◆ Problem details ◆
Quote the records below word for word, please, from the very first line through the one that contains "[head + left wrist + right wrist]", and nothing beyond it.

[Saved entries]
● ● ●
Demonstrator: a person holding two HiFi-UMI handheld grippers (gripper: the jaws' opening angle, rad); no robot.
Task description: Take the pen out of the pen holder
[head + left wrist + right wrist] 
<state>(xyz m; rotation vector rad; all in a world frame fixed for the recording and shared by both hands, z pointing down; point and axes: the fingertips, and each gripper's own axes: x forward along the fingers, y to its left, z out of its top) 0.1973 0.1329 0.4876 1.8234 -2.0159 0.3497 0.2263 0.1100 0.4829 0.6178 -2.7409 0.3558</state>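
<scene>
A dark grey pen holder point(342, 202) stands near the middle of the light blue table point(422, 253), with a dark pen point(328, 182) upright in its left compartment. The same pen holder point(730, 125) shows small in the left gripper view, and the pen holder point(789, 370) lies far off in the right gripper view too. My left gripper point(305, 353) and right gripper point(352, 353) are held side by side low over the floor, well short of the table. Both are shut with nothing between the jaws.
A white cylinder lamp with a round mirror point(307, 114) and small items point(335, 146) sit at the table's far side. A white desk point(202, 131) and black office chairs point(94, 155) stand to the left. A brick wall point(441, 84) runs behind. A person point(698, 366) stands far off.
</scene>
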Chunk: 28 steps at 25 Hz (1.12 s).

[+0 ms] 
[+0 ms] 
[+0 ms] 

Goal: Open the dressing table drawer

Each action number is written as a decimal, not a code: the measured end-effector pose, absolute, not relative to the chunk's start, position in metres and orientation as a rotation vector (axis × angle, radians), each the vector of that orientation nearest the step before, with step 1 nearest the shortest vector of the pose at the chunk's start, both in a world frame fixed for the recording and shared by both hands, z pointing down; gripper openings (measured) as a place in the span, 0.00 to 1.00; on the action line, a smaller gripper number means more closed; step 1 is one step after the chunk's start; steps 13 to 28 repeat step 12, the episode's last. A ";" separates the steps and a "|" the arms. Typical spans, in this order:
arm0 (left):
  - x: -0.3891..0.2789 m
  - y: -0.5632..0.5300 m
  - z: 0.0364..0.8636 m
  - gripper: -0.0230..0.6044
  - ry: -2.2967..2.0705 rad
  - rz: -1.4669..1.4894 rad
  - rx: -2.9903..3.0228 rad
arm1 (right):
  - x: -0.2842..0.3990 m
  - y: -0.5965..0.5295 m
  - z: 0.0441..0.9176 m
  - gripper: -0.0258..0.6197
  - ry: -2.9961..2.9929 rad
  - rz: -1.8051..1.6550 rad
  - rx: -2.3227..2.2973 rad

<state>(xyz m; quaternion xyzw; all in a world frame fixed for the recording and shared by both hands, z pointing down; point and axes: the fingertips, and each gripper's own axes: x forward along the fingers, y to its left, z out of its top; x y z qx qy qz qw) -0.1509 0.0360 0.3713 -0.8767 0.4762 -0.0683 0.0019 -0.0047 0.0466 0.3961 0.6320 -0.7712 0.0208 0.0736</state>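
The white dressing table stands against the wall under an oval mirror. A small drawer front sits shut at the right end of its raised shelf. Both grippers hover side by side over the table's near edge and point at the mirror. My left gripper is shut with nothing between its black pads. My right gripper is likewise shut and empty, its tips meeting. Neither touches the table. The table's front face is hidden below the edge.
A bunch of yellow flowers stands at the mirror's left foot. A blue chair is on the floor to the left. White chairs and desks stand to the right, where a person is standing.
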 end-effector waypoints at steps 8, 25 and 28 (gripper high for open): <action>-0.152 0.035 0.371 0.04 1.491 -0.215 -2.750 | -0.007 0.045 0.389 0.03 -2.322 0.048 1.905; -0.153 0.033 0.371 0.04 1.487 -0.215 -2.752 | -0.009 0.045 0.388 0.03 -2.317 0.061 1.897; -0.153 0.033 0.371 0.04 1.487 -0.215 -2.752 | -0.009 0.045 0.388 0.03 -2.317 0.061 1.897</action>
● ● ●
◆ Your solution ◆
Demonstrator: a person holding two HiFi-UMI handheld grippers (gripper: the jaws' opening angle, rad); no robot.
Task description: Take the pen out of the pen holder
[head + left wrist + right wrist] 

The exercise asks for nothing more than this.